Stored dataset items:
******************************

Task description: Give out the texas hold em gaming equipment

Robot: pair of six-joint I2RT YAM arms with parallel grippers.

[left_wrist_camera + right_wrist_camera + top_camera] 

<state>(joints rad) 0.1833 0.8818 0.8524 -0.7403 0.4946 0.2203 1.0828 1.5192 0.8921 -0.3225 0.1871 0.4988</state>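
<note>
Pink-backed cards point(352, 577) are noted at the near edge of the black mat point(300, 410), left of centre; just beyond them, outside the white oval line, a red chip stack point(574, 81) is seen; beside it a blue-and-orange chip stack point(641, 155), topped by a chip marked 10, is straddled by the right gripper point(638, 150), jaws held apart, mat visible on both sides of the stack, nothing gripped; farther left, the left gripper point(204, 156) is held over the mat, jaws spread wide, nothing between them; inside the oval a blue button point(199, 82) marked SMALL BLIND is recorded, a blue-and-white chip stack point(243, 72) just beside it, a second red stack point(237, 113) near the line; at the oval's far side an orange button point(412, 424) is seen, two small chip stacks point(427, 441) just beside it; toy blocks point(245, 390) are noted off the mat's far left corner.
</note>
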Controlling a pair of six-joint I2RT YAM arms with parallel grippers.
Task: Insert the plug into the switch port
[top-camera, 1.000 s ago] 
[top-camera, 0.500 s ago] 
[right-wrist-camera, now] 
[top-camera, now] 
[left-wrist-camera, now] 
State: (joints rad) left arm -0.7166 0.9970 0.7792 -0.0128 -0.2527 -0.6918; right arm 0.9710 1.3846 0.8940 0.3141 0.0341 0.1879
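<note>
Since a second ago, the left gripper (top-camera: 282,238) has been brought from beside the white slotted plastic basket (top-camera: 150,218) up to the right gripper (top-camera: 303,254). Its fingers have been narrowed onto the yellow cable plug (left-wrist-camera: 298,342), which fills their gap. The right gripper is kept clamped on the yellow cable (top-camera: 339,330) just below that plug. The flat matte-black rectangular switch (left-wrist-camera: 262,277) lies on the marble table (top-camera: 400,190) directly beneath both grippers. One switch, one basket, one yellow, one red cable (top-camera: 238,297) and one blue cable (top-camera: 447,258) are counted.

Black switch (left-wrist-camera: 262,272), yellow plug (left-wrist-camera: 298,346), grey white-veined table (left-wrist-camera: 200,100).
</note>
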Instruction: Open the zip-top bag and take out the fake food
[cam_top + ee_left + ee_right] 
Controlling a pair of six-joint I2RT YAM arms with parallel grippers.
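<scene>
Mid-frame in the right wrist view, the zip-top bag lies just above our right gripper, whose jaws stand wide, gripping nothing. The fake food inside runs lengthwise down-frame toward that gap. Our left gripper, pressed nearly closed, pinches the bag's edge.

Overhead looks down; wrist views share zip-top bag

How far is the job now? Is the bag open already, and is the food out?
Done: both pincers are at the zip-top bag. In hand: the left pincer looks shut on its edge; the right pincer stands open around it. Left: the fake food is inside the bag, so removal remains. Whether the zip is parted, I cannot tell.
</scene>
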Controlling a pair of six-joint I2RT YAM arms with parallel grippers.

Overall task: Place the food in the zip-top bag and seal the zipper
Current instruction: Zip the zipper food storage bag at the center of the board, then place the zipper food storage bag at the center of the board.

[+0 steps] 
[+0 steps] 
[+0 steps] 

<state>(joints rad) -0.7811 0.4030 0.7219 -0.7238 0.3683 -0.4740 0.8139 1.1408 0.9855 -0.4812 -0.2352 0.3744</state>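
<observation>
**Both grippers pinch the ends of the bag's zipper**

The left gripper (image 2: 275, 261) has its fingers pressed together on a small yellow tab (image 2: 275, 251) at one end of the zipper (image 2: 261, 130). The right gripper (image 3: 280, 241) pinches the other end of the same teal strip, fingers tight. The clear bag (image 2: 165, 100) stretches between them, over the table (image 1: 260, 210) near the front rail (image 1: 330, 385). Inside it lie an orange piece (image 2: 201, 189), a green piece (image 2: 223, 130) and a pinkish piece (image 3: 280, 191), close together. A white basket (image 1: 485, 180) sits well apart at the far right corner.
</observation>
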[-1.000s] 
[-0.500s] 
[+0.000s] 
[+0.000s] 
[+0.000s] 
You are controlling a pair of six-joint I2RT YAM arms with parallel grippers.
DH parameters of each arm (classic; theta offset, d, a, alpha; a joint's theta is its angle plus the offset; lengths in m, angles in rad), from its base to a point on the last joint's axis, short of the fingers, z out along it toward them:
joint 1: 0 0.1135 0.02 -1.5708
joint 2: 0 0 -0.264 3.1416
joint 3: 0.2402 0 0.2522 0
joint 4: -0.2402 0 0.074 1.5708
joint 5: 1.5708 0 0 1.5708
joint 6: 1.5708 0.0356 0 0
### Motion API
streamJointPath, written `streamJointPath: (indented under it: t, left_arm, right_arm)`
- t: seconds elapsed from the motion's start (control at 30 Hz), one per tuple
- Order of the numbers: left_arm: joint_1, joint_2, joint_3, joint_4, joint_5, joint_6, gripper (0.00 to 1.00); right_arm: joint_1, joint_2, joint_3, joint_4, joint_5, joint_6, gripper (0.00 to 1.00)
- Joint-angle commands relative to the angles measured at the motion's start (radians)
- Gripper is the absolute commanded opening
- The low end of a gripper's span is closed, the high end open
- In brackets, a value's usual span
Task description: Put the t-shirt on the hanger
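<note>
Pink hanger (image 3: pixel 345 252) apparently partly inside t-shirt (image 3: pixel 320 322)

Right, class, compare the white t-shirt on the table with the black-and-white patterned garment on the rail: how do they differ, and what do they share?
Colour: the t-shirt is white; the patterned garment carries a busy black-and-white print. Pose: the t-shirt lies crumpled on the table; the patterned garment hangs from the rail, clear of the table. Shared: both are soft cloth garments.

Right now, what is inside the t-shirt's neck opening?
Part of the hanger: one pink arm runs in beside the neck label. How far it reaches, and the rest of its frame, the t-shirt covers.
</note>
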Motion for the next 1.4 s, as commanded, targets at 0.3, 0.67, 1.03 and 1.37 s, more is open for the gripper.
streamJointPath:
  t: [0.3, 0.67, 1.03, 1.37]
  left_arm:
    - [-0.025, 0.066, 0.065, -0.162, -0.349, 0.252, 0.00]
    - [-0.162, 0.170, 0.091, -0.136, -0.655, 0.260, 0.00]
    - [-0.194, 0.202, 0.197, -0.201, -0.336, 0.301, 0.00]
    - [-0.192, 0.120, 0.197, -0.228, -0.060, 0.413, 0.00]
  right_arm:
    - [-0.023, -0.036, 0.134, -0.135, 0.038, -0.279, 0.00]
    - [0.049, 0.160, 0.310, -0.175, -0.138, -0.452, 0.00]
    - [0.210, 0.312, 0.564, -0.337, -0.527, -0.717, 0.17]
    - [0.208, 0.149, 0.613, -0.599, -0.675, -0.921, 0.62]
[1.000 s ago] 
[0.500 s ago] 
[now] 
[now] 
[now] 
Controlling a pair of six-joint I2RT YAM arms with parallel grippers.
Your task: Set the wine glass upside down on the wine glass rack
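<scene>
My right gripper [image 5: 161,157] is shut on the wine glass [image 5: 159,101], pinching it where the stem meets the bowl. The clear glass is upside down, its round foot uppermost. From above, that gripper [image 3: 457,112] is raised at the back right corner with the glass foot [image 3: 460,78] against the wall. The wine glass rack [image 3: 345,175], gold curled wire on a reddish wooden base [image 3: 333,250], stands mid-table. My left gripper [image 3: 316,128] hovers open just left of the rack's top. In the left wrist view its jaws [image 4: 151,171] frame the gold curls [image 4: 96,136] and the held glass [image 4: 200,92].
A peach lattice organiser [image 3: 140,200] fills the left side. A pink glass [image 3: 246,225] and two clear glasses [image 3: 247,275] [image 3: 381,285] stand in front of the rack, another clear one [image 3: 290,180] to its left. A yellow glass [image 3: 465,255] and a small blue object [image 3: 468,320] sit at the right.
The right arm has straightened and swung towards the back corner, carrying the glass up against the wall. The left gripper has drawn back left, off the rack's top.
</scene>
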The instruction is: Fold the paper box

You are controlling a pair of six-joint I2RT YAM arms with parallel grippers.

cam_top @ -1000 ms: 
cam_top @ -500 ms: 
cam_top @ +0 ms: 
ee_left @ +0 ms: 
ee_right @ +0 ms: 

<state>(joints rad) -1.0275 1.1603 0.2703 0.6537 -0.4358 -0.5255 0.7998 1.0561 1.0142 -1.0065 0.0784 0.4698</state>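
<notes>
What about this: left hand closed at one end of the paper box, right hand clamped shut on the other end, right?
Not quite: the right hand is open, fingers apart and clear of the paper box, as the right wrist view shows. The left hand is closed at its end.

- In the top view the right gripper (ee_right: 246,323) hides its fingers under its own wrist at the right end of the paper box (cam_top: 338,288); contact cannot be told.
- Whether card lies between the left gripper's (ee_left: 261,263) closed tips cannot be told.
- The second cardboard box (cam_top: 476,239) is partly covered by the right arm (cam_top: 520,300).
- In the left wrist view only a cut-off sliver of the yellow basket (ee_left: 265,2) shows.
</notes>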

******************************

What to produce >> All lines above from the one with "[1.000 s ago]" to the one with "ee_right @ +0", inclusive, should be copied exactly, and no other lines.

Written answer >>
[1.000 s ago] 
[0.500 s ago] 
[now] 
[now] 
[now] 
Controlling a pair of six-joint I2RT YAM arms with parallel grippers.
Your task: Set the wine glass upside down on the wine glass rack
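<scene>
My right gripper [image 5: 161,157] is shut on the wine glass [image 5: 159,101], pinching it where the stem meets the bowl. The clear glass is upside down, its round foot uppermost. From above, that gripper [image 3: 457,112] is raised at the back right corner with the glass foot [image 3: 460,78] against the wall. The wine glass rack [image 3: 345,175], gold curled wire on a reddish wooden base [image 3: 333,250], stands mid-table. My left gripper [image 3: 316,128] hovers open just left of the rack's top. In the left wrist view its jaws [image 4: 151,171] frame the gold curls [image 4: 96,136] and the held glass [image 4: 200,92].
A peach lattice organiser [image 3: 140,200] fills the left side. A pink glass [image 3: 246,225] and two clear glasses [image 3: 247,275] [image 3: 381,285] stand in front of the rack, another clear one [image 3: 290,180] to its left. A yellow glass [image 3: 465,255] and a small blue object [image 3: 468,320] sit at the right.
The right arm has straightened and swung towards the back corner, carrying the glass up against the wall. The left gripper has drawn back left, off the rack's top.
</scene>
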The instruction is: Fold the paper box

You are controlling a pair of six-joint I2RT YAM arms with parallel grippers.

cam_top @ -1000 ms: 
cam_top @ -500 ms: 
cam_top @ +0 ms: 
ee_left @ +0 ms: 
ee_right @ +0 ms: 

There is no more to this output.